YOUR TASK: Below are the records; output them exactly from the first line through the line with "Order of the", stopping there.
--- PROVIDED ENTRIES Enclosed Below ---
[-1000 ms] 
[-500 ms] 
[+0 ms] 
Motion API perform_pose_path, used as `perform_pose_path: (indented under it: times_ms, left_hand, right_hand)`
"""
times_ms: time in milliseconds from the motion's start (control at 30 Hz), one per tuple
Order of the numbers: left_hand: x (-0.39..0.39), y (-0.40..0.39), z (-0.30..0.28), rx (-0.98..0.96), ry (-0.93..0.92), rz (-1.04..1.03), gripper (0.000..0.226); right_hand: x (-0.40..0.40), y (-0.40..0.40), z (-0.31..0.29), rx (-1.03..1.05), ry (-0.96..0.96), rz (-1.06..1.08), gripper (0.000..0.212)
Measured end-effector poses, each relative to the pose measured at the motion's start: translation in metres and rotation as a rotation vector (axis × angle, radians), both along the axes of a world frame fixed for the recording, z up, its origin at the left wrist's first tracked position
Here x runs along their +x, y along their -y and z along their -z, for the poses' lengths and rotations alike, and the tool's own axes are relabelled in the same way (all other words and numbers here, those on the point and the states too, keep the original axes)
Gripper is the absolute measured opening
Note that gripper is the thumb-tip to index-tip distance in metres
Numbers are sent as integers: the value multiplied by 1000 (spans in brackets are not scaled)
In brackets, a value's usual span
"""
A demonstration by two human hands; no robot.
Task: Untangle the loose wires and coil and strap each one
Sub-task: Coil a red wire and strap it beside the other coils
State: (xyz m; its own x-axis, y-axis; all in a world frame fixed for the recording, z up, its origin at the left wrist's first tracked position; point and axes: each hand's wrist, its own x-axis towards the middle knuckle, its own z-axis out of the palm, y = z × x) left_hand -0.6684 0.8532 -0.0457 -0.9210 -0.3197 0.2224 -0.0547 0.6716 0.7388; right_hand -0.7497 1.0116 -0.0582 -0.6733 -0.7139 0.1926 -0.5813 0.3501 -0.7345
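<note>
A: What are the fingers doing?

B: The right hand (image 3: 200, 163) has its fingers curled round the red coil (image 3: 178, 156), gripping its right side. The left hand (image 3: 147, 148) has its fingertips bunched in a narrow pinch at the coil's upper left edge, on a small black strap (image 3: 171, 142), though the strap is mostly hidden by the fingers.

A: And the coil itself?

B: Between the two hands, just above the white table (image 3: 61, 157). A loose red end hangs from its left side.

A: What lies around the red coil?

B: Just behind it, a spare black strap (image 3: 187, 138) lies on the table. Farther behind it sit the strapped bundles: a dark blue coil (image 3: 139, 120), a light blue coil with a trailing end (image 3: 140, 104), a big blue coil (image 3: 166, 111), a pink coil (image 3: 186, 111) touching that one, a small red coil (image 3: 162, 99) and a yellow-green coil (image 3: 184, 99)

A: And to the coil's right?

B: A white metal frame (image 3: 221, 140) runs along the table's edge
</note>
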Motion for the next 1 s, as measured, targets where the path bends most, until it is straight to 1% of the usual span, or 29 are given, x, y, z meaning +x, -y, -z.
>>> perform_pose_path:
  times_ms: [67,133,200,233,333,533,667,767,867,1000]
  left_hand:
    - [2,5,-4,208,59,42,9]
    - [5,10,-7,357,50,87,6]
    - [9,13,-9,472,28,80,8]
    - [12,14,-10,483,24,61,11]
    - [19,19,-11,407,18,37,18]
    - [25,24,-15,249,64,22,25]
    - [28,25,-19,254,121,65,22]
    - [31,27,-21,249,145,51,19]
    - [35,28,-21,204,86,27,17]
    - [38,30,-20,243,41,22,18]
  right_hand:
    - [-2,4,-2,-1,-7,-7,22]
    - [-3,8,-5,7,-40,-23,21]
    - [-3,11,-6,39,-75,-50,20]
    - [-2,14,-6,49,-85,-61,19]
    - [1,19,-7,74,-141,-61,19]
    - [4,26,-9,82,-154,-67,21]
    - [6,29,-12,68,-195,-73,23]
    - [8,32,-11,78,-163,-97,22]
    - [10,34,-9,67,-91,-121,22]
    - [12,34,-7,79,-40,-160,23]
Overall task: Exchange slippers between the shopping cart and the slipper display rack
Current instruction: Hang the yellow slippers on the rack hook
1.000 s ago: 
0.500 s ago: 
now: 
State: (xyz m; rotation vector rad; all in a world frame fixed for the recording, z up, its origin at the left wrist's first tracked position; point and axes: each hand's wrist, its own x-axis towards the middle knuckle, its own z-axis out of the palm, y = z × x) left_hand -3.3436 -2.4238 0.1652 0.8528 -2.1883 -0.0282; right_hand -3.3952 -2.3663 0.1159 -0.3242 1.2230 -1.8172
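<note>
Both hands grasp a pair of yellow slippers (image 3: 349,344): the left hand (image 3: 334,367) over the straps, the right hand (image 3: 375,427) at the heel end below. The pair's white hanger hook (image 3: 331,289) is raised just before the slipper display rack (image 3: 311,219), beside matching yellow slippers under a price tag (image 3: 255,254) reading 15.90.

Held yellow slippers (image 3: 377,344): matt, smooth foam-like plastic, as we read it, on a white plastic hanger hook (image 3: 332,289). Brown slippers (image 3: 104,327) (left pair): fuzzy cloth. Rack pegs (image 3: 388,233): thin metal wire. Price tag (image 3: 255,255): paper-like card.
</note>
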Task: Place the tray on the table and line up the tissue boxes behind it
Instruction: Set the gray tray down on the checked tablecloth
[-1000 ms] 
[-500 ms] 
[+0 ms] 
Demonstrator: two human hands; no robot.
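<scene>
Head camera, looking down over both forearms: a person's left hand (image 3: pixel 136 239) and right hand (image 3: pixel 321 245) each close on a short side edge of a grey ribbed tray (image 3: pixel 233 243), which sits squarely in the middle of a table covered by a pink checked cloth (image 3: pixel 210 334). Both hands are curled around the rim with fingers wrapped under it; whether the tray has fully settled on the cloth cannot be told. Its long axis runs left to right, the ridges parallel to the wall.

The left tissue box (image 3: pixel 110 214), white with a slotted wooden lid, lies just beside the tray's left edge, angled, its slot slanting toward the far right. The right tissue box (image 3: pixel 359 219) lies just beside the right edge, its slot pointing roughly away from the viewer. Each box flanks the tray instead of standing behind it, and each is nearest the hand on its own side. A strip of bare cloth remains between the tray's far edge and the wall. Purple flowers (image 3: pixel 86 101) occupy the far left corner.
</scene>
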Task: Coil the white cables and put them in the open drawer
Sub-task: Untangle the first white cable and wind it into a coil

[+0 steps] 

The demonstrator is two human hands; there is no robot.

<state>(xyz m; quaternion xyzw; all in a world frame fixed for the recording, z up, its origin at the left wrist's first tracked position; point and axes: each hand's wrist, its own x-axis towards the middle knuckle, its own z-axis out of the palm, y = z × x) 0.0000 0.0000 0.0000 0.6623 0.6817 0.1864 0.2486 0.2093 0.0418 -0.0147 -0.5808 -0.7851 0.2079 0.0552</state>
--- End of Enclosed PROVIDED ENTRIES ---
YOUR SOLUTION:
[-1000 ms] 
[-500 ms] 
[+0 ms] 
Motion API perform_pose_path, used as `perform_pose_path: (indented under it: times_ms, left_hand, right_hand)`
"""
times_ms: time in milliseconds from the motion's start (control at 30 Hz), one per tuple
Order of the numbers: left_hand: x (-0.39..0.39), y (-0.40..0.39), z (-0.30..0.28), rx (-0.98..0.96), ry (-0.93..0.92), rz (-1.04..1.03), gripper (0.000..0.226); right_hand: x (-0.40..0.40), y (-0.40..0.40), z (-0.31..0.29), rx (-1.03..1.05), ry (-0.96..0.96), rz (-1.06..1.08), gripper (0.000..0.212)

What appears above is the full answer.